:: WHAT THIS TASK INVOLVES ::
Only the text belongs in the copy. Transcribe the data exactly and drop any pictures.

++++ MATERIAL PROVIDED ++++

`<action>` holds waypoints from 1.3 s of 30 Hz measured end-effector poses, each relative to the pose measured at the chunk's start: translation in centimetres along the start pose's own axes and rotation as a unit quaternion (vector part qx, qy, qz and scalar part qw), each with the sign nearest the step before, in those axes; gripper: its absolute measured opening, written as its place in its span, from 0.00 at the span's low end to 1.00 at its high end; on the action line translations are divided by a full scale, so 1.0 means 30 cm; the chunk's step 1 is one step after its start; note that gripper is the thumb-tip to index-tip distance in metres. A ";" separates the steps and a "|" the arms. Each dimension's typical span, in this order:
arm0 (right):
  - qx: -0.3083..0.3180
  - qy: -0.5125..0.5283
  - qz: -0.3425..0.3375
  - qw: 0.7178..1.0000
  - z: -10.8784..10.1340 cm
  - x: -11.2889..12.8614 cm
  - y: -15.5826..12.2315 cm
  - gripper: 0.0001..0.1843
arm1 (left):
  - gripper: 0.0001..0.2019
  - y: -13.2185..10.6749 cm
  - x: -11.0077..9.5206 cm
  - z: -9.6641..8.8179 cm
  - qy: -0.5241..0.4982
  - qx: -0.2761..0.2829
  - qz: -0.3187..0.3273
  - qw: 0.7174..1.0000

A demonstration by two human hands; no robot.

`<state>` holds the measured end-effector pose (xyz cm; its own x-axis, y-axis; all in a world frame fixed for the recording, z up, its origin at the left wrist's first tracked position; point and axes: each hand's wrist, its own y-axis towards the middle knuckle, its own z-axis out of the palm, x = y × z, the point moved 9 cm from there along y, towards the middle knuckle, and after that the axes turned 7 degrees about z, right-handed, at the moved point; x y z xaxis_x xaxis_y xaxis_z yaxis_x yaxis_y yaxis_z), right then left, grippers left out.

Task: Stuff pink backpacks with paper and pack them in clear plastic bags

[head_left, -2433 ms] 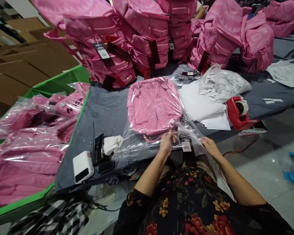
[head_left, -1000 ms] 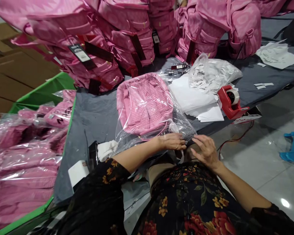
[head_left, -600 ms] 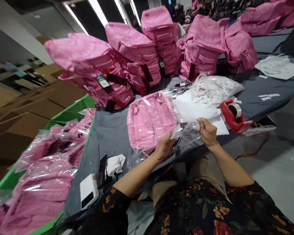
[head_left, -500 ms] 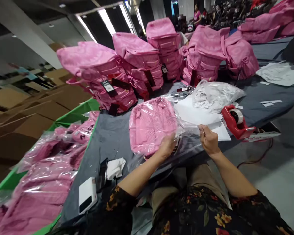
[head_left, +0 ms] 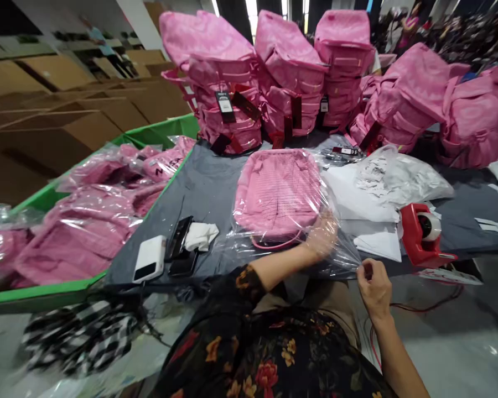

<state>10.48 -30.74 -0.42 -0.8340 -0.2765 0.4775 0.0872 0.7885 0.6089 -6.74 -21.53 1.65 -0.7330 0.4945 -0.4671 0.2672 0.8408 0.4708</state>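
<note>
A pink backpack [head_left: 277,193] lies flat on the grey table cover [head_left: 207,177], inside a clear plastic bag [head_left: 340,260]. A motion-blurred left hand, my left hand [head_left: 323,235], is on the plastic at the backpack's lower right corner. My right hand [head_left: 373,290] is near the table's front edge, its fingertips pinching the bag's loose edge. A thin pink strap loop shows through the plastic along the backpack's lower edge.
Stacks of tagged pink backpacks [head_left: 228,83] stand behind. Left, a green-rimmed bin [head_left: 157,130] holds bagged backpacks [head_left: 83,232]. A power bank [head_left: 150,258], phone [head_left: 182,264] and white cloth [head_left: 201,236] lie nearby. Right are white sheets [head_left: 348,199] and a red tape dispenser [head_left: 419,235].
My view has swung toward the table's far side. My hands have moved apart: the left now lies on the bagged backpack, and the right has dropped from the raised plastic to the bag's lower edge.
</note>
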 end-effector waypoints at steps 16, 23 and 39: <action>0.016 0.024 0.164 0.986 0.038 -0.125 -0.110 0.11 | 0.15 -0.985 0.632 -0.666 0.115 -0.281 -0.417 0.857; 0.058 -0.022 0.085 0.994 0.002 -0.131 -0.159 0.07 | 0.18 -1.189 0.591 -0.534 0.073 -0.205 -0.465 0.858; 0.257 0.021 0.327 0.909 0.201 -0.134 0.051 0.38 | 0.22 -0.926 0.721 -0.581 -0.056 -0.136 -0.455 0.878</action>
<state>10.67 -25.10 -5.22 -0.6730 0.3311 0.6614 0.2813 0.9416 -0.1851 -40.93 -38.05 -8.49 -0.4960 -0.3231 -0.8060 -0.5671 0.8235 0.0188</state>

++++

:: RESPONSE BELOW ::
`<action>` holds waypoints from 1.3 s of 30 Hz measured end-effector poses, each relative to the pose measured at the chunk's start: translation in centimetres along the start pose's own axes and rotation as a unit quaternion (vector part qx, qy, qz and scalar part qw), each with the sign nearest the step before, in those axes; gripper: its absolute measured opening, written as its place in its span, from 0.00 at the span's low end to 1.00 at its high end; on the action line translations are divided by a full scale, so 1.0 means 30 cm; the chunk's step 1 is one step after its start; note that gripper is the thumb-tip to index-tip distance in metres. A ";" separates the steps and a "|" the arms. Each dimension's typical span, in this order:
arm0 (right):
  - qx: -0.3083..0.3180
  - qy: -0.5125..0.5283
  - qz: -0.3425..0.3375
  - qw: 0.7178..1.0000
  - z: -10.8784..10.1340 cm
  - x: -11.2889..12.8614 cm
  - y: -15.5826..12.2315 cm
  - gripper: 0.0001..0.1843
arm1 (left):
  - gripper: 0.0001..0.2019
  - y: -13.2185..10.6749 cm
  - x: -11.0077..9.5206 cm
  - z: -9.6641..8.8179 cm
  - qy: -0.5241..0.4982
  - qx: -0.2761..0.2829
  - qz: -0.3187..0.3273
  - qw: 0.7174..1.0000

A demonstration by two human hands; no robot.

`<state>` holds the measured end-effector pose (xyz cm; its own x-axis, y-axis; all in a world frame fixed for the recording, z up, its origin at the left wrist's first tracked position; point and axes: each hand's wrist, its own y-axis towards the middle knuckle, its own z-axis out of the palm, x = y × z, the point moved 9 cm from there along y, towards the middle knuckle, and after that the axes turned 7 degrees about z, right-handed, at the moved point; x y z xaxis_x xaxis_y xaxis_z yaxis_x yaxis_y yaxis_z), right then left, grippers left out.

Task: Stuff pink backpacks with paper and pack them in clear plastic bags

[head_left, -2433 ms] 
[head_left, -1000 ms] 
[head_left, -600 ms] 
[head_left, -500 ms] 
[head_left, +0 ms] 

<state>10.48 -30.74 -0.42 -0.8340 -0.2765 0.4775 0.0872 0.7885 0.6089 -6.74 -21.53 1.65 -0.7330 0.4945 -0.4671 0.2672 0.8408 0.4708</state>
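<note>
A pink backpack [head_left: 277,193] lies flat on the grey table cover [head_left: 207,177], inside a clear plastic bag [head_left: 340,260]. A motion-blurred left hand, my left hand [head_left: 323,235], is on the plastic at the backpack's lower right corner. My right hand [head_left: 373,290] is near the table's front edge, its fingertips pinching the bag's loose edge. A thin pink strap loop shows through the plastic along the backpack's lower edge.
Stacks of tagged pink backpacks [head_left: 228,83] stand behind. Left, a green-rimmed bin [head_left: 157,130] holds bagged backpacks [head_left: 83,232]. A power bank [head_left: 150,258], phone [head_left: 182,264] and white cloth [head_left: 201,236] lie nearby. Right are white sheets [head_left: 348,199] and a red tape dispenser [head_left: 419,235].
My view has swung toward the table's far side. My hands have moved apart: the left now lies on the bagged backpack, and the right has dropped from the raised plastic to the bag's lower edge.
</note>
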 end-effector waypoints at steps 16, 23 and 39: <action>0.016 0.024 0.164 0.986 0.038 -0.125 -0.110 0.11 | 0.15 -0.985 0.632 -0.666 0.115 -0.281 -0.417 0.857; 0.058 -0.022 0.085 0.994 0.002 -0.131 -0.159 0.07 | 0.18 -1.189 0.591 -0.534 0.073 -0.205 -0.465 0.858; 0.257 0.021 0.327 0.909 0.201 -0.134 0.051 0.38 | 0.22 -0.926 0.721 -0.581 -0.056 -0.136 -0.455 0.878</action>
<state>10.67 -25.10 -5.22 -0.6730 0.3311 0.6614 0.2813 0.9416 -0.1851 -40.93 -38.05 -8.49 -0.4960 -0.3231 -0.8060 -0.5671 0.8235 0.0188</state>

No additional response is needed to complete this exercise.